Le argomentazioni dei Giudici di Appello sono del tutto coerenti con i dati di fatto. L’individuazione dei profili di colpa è conforme al dettato normativo, per il quale l’addestramento è concetto diverso dalla formazione e informazione. Difatti:

  • formazione“: processo educativo attraverso il quale trasferire ai lavoratori ed agli altri soggetti del sistema di prevenzione e protezione aziendale conoscenze e procedure utili alla acquisizione di competenze per lo svolgimento in sicurezza dei rispettivi compiti in azienda e alla identificazione, alla riduzione e alla gestione dei rischi;
  • informazione“: complesso delle attività dirette a fornire conoscenze utili alla identificazione, alla riduzione e alla gestione dei rischi in ambiente di lavoro;
  • addestramento“: complesso delle attività dirette a fare apprendere ai lavoratori l’uso corretto di attrezzature, macchine, impianti, sostanze, dispositivi, anche di protezione individuale, e le procedure di lavoro”.

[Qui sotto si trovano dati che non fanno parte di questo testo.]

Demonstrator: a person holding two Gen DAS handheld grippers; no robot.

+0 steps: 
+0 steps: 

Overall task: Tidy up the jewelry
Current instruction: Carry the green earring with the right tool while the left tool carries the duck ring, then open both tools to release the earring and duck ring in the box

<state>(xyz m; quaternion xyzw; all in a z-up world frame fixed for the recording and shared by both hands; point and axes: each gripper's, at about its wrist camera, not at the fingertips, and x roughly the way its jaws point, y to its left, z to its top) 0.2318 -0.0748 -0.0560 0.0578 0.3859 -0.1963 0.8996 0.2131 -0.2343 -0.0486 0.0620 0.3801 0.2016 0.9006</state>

Non può ritenersi adeguata una formazione, in tema di sicurezza, affidata alla mera trasmissione verbale o gestuale da parte di un soggetto dotato di superiore esperienza sul campo giacché questa, sebbene a sua volta importante, non può sostituire ex sé quel bagaglio di conoscenze ed acquisizioni tecniche, di cui un formatore qualificato per la sicurezza deve essere dotato.

Egualmente corretto il giudizio controfattuale svolto dai Giudici di Appello e conforme al principio per cui il datore di lavoro che non adempie agli obblighi di informazione e formazione gravanti su di lui e sui suoi delegati risponde, a titolo di colpa specifica, dell’infortunio dipeso dalla negligenza del lavoratore che, nell’espletamento delle proprie mansioni, ponga in essere condotte imprudenti, trattandosi di conseguenza diretta e prevedibile della inadempienza degli obblighi formativi”.

La formazione deve provenire da soggetti qualificati

Il datore di lavoro non ha tenuto in considerazione che la formazione deve avere contenuti specifici e deve provenire, appunto, da soggetti qualificati.

Infine, corretta anche l’analisi svolta dai Giudici sul comportamento della vittima che ha portato ad escludere che la sua condotta, che di istinto aveva cercato di afferrare il tombino, potesse essere qualificata come abnorme e valesse perciò ad interrompere il nesso di causalità con l’evento, rilevando che essa non si era realizzata in ambito “avulso dal procedimento lavorativo a cui era stato addetto”.